→ ACTION ITEM: Every line in the data below that holds "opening" should be found and copied.

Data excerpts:
____________

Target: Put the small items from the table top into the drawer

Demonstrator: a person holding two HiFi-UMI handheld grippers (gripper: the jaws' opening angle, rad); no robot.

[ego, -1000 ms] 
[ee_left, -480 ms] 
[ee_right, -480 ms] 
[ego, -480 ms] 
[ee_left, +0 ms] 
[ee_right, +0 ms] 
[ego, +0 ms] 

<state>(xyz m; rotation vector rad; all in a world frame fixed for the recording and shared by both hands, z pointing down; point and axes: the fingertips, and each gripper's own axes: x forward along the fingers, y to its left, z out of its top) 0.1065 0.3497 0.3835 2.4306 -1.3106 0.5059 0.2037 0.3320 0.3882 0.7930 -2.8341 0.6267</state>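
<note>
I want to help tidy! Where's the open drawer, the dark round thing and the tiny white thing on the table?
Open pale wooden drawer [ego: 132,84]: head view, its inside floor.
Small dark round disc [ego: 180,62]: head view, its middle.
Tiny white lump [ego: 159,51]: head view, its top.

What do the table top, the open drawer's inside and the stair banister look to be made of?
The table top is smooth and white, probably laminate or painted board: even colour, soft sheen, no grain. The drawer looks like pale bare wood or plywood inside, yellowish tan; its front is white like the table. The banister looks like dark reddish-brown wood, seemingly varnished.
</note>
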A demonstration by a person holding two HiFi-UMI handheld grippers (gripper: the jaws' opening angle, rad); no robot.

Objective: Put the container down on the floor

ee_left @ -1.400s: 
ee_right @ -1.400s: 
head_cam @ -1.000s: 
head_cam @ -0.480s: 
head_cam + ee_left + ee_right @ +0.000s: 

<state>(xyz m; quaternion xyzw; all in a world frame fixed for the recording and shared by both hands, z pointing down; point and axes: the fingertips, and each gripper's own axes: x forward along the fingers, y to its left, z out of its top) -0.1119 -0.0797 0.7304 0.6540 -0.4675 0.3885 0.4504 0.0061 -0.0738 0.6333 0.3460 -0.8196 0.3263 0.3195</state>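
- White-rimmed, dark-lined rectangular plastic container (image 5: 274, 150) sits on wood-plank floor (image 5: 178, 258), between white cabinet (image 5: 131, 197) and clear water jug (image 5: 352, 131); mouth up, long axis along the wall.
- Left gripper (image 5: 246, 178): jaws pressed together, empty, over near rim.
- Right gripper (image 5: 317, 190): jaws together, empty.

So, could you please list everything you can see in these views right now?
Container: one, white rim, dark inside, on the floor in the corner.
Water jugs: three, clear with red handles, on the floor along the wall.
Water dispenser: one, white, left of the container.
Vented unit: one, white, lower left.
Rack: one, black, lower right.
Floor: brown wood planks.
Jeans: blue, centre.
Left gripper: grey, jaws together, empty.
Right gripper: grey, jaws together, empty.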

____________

→ RESPONSE TO THE TASK:
Demonstrator: a person holding two HiFi-UMI handheld grippers (gripper: the jaws' opening angle, rad); no robot.
A demonstration by a person holding two HiFi-UMI handheld grippers (gripper: the jaws' opening angle, rad); no robot.

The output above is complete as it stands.